**PROBLEM STATEMENT**.
An exact copy of the data is needed, but without any of its images.

[STORED DATA Boundary: Start]

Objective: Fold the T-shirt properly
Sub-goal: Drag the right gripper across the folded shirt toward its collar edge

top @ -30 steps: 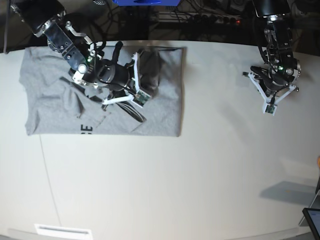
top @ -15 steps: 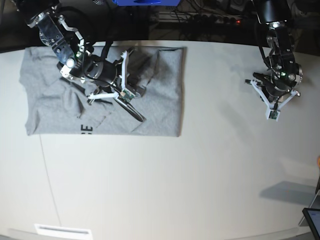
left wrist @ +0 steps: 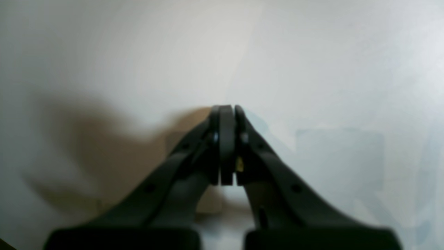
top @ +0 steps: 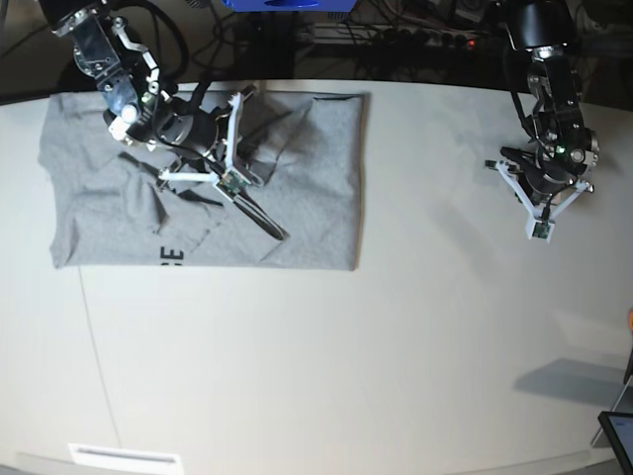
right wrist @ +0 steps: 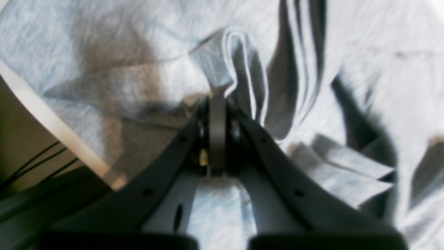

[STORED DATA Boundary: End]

**RESULT OF THIS TASK**.
Objective: Fold the T-shirt properly
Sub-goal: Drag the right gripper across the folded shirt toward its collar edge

top @ -30 steps: 
top @ -15 steps: 
left wrist @ +0 steps: 
top @ +0 steps: 
right wrist @ +0 steps: 

The answer has been fully written out.